C lostridium difficile infection (CDI), most often resulting from an antibiotic-induced disturbance of the healthy intestinal microbiota, is an increasing health problem (1 3). Antibiotics such as metronidazole or vancomycin are well-established and effective treatment options for first occurrences of CDI (4, 5) (socalled primary), but up to one third of patients experience treatment failure or recurrent disease within a few weeks (6 8). Repeated courses of antibiotics may be effective, but multiple recurrences are common (9). Recurrent CDI may result from re-infection with the same or a different C. difficile strain. Up to 50% of recurrences may be reinfections with strains different from the primary infection reinforcing the notion that appropriate colonization is disturbed after antibiotic treatment (10).

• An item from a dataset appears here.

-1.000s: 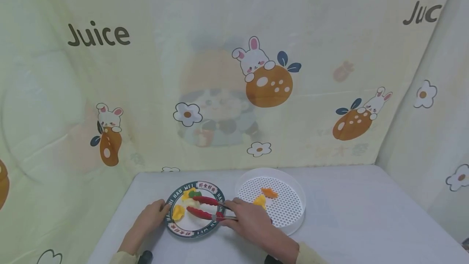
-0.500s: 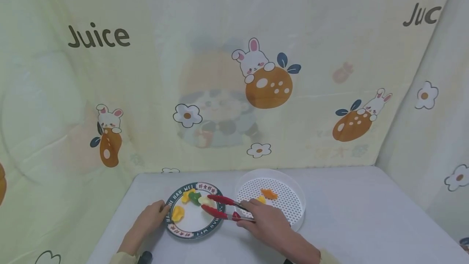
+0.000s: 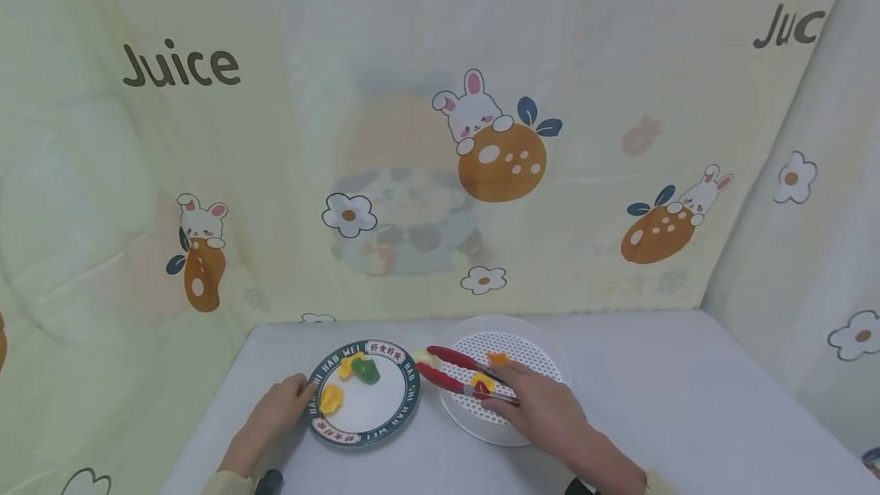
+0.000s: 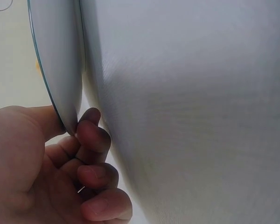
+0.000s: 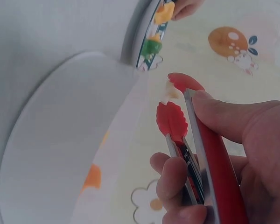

Fecal microbiota transplant (FMT) has been shown to be effective and safe in recurrent CDI in multiple uncontrolled studies (11), and recently, a randomized controlled trial (RCT) showed FMT to be superior to high-dose vancomycin for recurrent CDI (12). Theoretically, FMT as first-line treatment can prevent the vicious cycle of both types of re-infections (same or different strain) by rapidly restoring a favorable colonic microbial environment, and thus leaving the patient less susceptible to either kind of CDI recurrence. Reduced need for resistance-driving antibiotics and reduced proliferation of other resistant pathogens are possible advantageous spinoff effects of FMT as the primary treatment of CDI. This is a description of the design of an ongoing RCT to compare the effect of intestinal microbiota transplantation with the effect of standard metronidazole treatment in primary CDI. Based on the high recurrence rate of CDI after treatment with antibiotics and the convincing results of FMT for recurrent CDI, we hypothesize that intestinal microbiota transplantation can be beneficial also in the treatment of primary CDI (13). The aim of this study is to investigate whether an anaerobically cultivated human intestinal microbiota (ACHIM) is more effective than metronidazole in inducing a durable cure for primary CDI (ClinicalTrials.gov identifier NCT02301000).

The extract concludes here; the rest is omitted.